Extrait de l'arrêt n° 184/2021 du 16 décembre 2021 Numéro du rôle : 7490 En cause : la question préjudicielle relative à l'article 207, alinéa 2, du Code des impôts sur les revenus 1992, posée par la Cour d'appel de Bruxelles.

La Cour constitutionnelle, composée des présidents L. Lavrysen et P. Nihoul, et des juges J.-P. Moerman, R. Leysen, Y. Kherbache, T. Detienne et S. de Bethune, assistée du greffier F. Meersschaut, présidée par le président L. Lavrysen, après en avoir délibéré, rend l'arrêt suivant : I. Objet de la question préjudicielle et procédure Par arrêt du 16 décembre 2020, dont l'expédition est parvenue au greffe de la Cour le 29 décembre 2020, la Cour d'appel de Bruxelles a posé la question préjudicielle suivante : « L'article 207, alinéa 2, du CIR (1992), tel qu'il est applicable en l'espèce, lu en combinaison avec l'article 79 du CIR (1992), interprété en ce sens qu'il est également applicable aux avantages anormaux ou bénévoles qu'une société belge a reçus d'une entreprise étrangère, viole-t-il les articles 10, 11 et 172 de la Constitution ? ». (...) III. En droit (...) B.1.1. Les articles 194octies à 207 du Code des impôts sur les revenus 1992 (ci-après : le CIR 1992) fixent les modalités pour la détermination du bénéfice net dans le cadre de l'impôt des sociétés.

La Cour est interrogée sur l'article 207, alinéa 2, du CIR 1992, lu en combinaison avec l'article 79 du même Code, tel qu'il était applicable pour les exercices d'imposition 2008, 2009 et 2009 spécial.
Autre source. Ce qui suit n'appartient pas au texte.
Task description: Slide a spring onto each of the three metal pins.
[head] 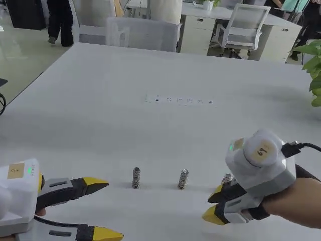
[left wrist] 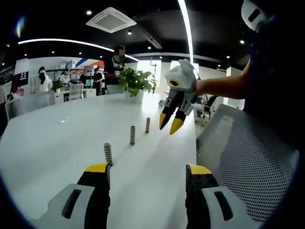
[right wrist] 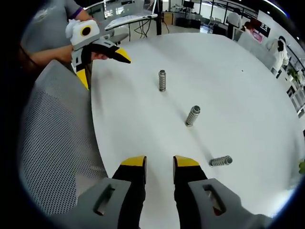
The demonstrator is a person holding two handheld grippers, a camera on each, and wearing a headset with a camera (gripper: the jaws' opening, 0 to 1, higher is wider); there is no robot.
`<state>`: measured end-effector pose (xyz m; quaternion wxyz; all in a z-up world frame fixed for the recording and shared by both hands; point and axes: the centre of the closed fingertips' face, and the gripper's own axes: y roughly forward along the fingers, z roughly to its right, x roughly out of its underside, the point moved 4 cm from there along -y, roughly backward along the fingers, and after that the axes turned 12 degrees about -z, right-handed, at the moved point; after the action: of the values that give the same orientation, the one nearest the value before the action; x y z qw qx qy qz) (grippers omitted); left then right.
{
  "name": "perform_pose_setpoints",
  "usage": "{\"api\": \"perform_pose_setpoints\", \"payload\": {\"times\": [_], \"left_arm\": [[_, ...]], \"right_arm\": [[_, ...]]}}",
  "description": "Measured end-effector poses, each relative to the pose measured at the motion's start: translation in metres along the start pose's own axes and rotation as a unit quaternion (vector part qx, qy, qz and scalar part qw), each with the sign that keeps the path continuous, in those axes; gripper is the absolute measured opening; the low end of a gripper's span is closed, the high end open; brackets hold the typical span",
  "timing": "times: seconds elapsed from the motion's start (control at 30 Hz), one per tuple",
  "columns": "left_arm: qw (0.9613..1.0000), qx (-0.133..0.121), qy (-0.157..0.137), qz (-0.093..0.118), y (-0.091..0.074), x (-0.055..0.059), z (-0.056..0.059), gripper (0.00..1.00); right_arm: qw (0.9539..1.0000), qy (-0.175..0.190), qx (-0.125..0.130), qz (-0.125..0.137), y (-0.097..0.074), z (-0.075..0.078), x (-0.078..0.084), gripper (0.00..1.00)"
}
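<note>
Three short metal springs stand in a row on the white table (head: 150,135), each around a pin: the left spring (head: 136,177), the middle spring (head: 183,178) and the right spring (head: 227,178), partly hidden behind my right gripper. My right gripper (head: 210,207) hovers just in front of the right spring (right wrist: 220,161), jaws a little apart with nothing between them. My left gripper (head: 110,209) is at the near left, open wide and empty, left of the left spring (left wrist: 108,153). The right gripper (left wrist: 169,124) also appears in the left gripper view.
A flush socket strip (head: 180,100) lies mid-table. A grey mesh chair (right wrist: 57,143) sits at the near edge by me. Office chairs (head: 143,32) stand beyond the far edge, and a plant (head: 313,65) is at the right. People stand in the background.
</note>
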<state>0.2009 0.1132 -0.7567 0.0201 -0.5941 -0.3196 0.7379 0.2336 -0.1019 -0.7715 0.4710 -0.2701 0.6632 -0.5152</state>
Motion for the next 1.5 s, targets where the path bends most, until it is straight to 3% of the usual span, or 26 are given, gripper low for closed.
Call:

Le régime qui était contenu dans l'article 207, alinéa 2, du CIR 1992 figure à présent, sous une forme modifiée, à l'article 207, alinéa 7, du CIR 1992.

B.1.2. Dans sa version applicable devant le juge a quo, l'article 207, alinéas 1er et 2, du CIR 1992 disposait : « Le Roi détermine les modalités suivant lesquelles s'opèrent les déductions prévues aux articles 199 à 206.
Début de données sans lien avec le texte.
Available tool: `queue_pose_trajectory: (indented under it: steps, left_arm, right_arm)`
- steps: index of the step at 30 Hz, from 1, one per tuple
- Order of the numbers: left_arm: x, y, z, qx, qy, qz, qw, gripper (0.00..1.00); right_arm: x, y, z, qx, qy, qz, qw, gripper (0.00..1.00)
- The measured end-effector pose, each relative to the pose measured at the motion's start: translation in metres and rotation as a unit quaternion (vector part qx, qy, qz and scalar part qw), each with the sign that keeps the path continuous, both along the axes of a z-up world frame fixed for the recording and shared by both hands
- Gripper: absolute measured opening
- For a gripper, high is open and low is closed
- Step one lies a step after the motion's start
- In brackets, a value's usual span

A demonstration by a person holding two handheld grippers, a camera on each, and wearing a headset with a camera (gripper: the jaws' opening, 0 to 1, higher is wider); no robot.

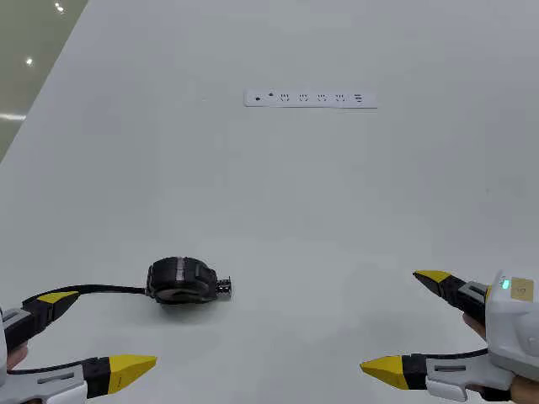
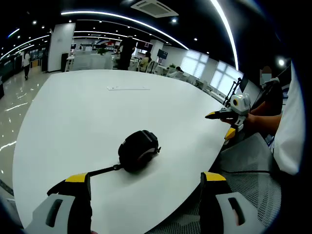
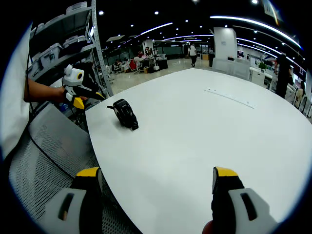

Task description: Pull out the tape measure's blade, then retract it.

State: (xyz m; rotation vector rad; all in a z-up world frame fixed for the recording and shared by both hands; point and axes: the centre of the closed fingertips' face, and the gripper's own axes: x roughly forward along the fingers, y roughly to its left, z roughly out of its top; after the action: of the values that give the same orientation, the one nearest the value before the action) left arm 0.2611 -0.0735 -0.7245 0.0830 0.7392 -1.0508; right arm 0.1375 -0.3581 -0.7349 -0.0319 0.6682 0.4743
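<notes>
Open-plan office space with ceiling lights is surrounding a broad white round-edged table (image 1: 337, 210), which is taking up most of the head view. Far across it, a flat white power strip (image 1: 310, 98) is lying on its own. Nearer the person, the left gripper (image 1: 101, 330) and the right gripper (image 1: 402, 322), both white-bodied with black, yellow-tipped jaws, are hovering over the table's near edge, jaws spread wide and grasping nothing.

Between them, much nearer the left one, a black rounded plastic tape measure (image 1: 179, 280) is resting on the table, touching neither gripper. Its thin black wrist strap (image 1: 101, 289) is trailing toward the left gripper, and its small metal blade hook (image 1: 224, 288) is pointing toward the right one, with no blade drawn out.

By the look of things, the pull-out step is not yet starting. The next move is likely calling for one gripper to steady the case while the other pinches the tiny hook.
</notes>
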Motion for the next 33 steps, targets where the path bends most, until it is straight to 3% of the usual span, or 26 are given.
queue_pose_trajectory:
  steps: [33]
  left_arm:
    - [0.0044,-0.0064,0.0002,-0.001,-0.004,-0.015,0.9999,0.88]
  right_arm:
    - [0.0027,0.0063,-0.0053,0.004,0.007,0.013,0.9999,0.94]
Aucune de ces déductions ou compensation avec la perte de la période imposable ne peut être opérée sur la partie du résultat qui provient d'avantages anormaux ou bénévoles visés à l'article 79, ni sur les avantages financiers ou de toute nature reçus visés à l'article 53, 24°, ni sur l'assiette de la cotisation distincte spéciale établie sur les dépenses ou les avantages de toute nature, non justifiés conformément à l'article 219, ni sur la partie des bénéfices qui sont affectés aux dépenses visées à l'article 198, alinéa 1er, 12°, ni sur la partie des bénéfices provenant du non-respect de l'article 194quater, § 2, alinéa 4 et de l'application de l'article 194quater, § 4 ».
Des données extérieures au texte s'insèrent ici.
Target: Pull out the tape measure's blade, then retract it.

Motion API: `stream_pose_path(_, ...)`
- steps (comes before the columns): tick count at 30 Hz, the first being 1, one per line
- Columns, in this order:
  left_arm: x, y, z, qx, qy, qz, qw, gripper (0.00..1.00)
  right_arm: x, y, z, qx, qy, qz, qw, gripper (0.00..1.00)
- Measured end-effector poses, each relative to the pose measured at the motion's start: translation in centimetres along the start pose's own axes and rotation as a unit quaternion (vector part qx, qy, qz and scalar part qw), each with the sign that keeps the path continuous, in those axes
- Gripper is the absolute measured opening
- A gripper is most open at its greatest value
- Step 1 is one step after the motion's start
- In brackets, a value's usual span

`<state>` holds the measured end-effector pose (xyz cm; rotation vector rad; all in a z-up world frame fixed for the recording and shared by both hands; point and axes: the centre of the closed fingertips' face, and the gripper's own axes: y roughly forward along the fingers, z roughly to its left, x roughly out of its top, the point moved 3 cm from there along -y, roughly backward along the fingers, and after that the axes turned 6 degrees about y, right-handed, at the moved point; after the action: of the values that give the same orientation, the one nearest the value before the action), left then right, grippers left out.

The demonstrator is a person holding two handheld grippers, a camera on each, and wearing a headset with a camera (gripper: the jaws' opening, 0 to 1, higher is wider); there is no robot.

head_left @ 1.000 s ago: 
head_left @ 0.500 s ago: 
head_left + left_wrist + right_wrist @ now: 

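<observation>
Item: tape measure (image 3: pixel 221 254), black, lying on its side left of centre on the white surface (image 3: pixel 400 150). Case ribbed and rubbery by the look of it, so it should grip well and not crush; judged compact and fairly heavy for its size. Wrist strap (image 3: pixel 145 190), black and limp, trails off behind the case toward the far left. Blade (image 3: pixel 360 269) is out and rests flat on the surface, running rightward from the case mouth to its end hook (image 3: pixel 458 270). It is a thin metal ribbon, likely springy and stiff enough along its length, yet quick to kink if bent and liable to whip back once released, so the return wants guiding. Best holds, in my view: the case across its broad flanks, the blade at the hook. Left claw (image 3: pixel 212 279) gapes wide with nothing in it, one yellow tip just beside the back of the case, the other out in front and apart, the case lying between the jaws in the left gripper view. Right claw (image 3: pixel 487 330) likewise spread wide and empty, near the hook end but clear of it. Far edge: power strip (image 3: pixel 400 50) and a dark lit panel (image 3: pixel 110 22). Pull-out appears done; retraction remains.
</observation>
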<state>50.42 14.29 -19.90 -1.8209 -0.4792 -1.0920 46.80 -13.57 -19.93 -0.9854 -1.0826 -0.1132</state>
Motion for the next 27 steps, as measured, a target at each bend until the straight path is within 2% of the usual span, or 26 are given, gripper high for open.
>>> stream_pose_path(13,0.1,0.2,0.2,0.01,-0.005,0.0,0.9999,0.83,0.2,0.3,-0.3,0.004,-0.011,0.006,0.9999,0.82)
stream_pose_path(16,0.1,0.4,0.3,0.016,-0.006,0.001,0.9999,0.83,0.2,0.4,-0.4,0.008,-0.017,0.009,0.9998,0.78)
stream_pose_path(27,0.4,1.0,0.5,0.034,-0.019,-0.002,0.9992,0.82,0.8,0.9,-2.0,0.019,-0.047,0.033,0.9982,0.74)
La Cour est uniquement interrogée au sujet de l'article 207, alinéa 2, du CIR 1992 en ce qu'il est applicable aux avantages anormaux et bénévoles visés à l'article 79 du CIR 1992, lequel dispose : « Aucune déduction au titre de pertes professionnelles ne peut être opérée sur la partie des bénéfices ou profits qui provient d'avantages anormaux ou bénévoles que le contribuable a retirés, directement ou indirectement, sous quelque forme ou par quelque moyen que ce soit, d'une entreprise à l'égard de laquelle il se trouve directement ou indirectement dans des liens d'interdépendance ».

B.2.1. Aux termes de l'article 207, alinéa 2, du CIR 1992, aucune des déductions visées aux articles 199 à 206 ou compensation avec la perte de la période imposable ne peut être opérée sur la partie du résultat qui provient d'avantages anormaux ou bénévoles visés à l'article 79 du CIR 1992.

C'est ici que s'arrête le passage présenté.